Вошли они в дом. А там, в доме, осипший Малафей – регистр ему переключила холодная водка – басит: ну и бич, мол, тот, Карабан, ну и сука он, дескать, позорная, – и у братьев Дымовых о правоте своей справляется, а что уж те ему ответили, не разобрать, общий гам в избе возрос, усилился.
Ну а тут, на улице, ветер сменился: тот, что заступил, потянул с запада – с гнилого угла – так говорят в Каменске; снег повалил, мягкий, укладистый, такой, какой любят дети, озимые и земля, и ещё: лохмотьями посыпался – весной, в первую оттепель, что в конце марта иногда случается, бывает похожее, когда, время года не зная, весну с осенью можно спутать, когда будто так: словно там, из туч, как из стёганых телогреек, выдирает вату и разбрасывает её кто-то… или будто там, в небе, теребит кто-то белого петуха, а оно, село, в ободе ельника, подобно лукошку, только вот одно: дух не весенний – стернёй стылой пахнет, а не почками, и сердце не щемит, и думается не о женщине конкретной, а о смерти.
От большого тёмного пятна, а кто знает хорошо Каменск, тот так и скажет: от бывшей комендатуры – отделилось маленькое, едва различимое пятнышко, не отвалилось и не упало, а отстранилось и движется, и кто слаб глазами, тот может подумать, лошадь бредёт или… пёс плетётся – да и зоркому бы пришлось долго присматриваться, чтобы избежать ошибки, чтобы вызнать секрет у ночи: человек это, человек, но чего-то в нём, в человеке этом, не хватает…
Потеплело.
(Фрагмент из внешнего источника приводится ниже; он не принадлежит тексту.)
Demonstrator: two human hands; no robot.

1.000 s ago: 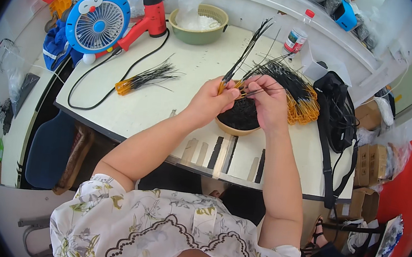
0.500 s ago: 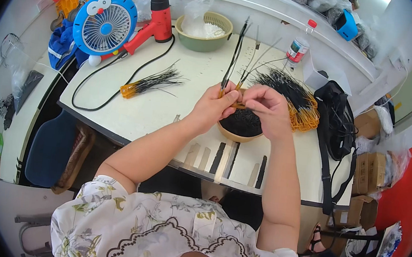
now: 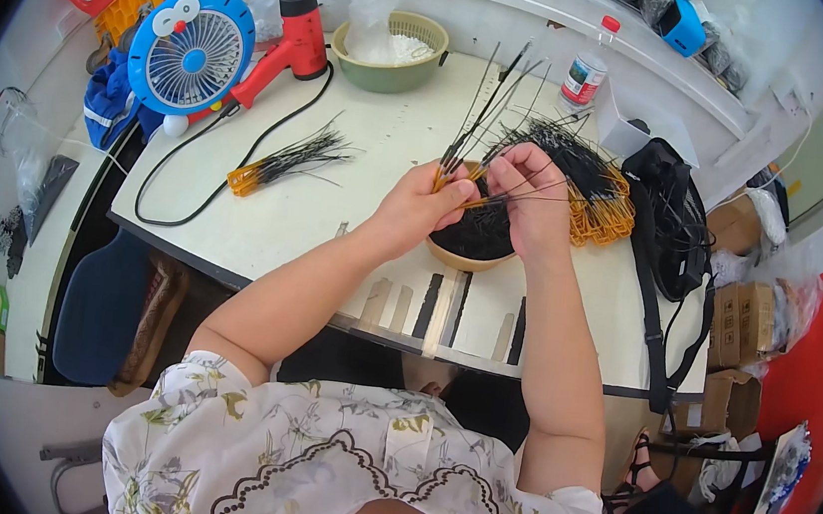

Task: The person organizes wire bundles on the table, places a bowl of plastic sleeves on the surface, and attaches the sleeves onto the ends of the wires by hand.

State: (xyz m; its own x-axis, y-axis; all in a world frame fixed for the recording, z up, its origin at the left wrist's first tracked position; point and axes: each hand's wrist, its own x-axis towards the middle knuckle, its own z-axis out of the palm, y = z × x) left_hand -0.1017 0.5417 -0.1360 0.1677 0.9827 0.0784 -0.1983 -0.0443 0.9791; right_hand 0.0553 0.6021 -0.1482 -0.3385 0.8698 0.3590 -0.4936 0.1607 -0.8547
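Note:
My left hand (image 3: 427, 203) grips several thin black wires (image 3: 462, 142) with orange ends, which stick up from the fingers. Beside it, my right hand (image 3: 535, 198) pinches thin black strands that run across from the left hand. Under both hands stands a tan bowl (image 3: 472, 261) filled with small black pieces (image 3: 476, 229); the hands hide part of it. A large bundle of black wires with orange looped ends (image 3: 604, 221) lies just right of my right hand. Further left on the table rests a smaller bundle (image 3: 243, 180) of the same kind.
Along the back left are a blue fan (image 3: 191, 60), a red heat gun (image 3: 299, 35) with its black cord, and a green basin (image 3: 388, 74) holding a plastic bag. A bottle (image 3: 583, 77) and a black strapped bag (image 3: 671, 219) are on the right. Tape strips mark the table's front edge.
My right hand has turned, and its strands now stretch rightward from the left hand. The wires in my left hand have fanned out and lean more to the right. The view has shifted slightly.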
Поляны на угорах, что склоном к западу, оголились. Кропит мелкий промозглый дождь. Не разглядишь его, не ощутишь, а узнаешь о нём, если только вдаль, на ельник к примеру, или тут где, на тёмное, под стреху, глянешь – словом, на то, что фоном его выдаст. Верное имя такому дождю: морось – будто прежде оно родилось, это имя, а потом уж – он, дождь такой, именем завладев, под него и подстроившись. До неба рукой подать, скворечники, что поголенастей, те уже там, на небе, сырости наглотались, порой и из виду скроются, одна лишь жердь от них торчит – так оно, небо, близко. Слышен гогот диких гусей запоздавших, а косяк сам не виден. И – отчётливо крик вожака ведомым: подтянитесь, други, дескать, Каменск-Кемский пролетаем. У распахнутых, подпёртых поленьями – чтобы не болтались и не скрипели, с ветром судача или споря, – снегом вчерашним облипших ворот, к кольцу на верее вожжами привязанный, конь стоит, запряжённый в телегу. Старый конь, понурый, копытом не бьёт, в нетерпении грязь не месит, только кожей то и дело подрагивает: стынет спина от мокрого, соберётся вода у хребта, в пах побежит – раздражает; да ушами прядёт, но это уж так, наверное, по летней привычке оводов отпугивать.
– Серко его зовут, Серко, – подъехав, сказал Фанчик и добавил, как о своём: – Хороший конь, смирный, я уж с ём маленько побалакал, не выкомариват, – и в избу после этих слов подался Фанчик, там помощь его нужна. Выпросил Фанчик коня у пчеловода, не хотел, говорит, давать, никак не соглашался, что бы ни сулил ему Фанчик, чужой пчеловод, нездешний, санного пути ждёт в Каменске, чтобы на Сым к кержакам отправиться – родня там у него, дочь замужем, но узнал, зачем надобен, услышал, кто умер, без разговоров уж после, и телегу сам предложил, и сказал ещё в сопутствие: Царство ему, мол, Небёсное, добрый был человек, а уж что честный, дак до буквы каждой точно. На телеге воз лап пихтовых – зелёной копной высятся, капли искорками на хвое смолистой; не растут, не тяжелеют капли, так меленькими и сохраняются – не стряхнуть их, только высушить, но это к слову, без нужды. У собак «свадьба» нынче, брачный разгул, драку возле дома затеяли, взял кто-то палку, стал их отгонять – одна сука лишь в трезвом уме: побежала неловко, кобеля на себе повезла, а тот – что и поехал, вряд ли понял. И свора вся следом – шерсть на загривках дыбом, хвосты друг с другом в перебранке, соперник сопернику рык да оскал – нет нынче до людей им никакого дела.
– Не швыряй, не швыряй палкой-то, – говорит отогнавшему собак Панночка. – Лапу ещё отобьёшь какой, совсем ли изувечишь.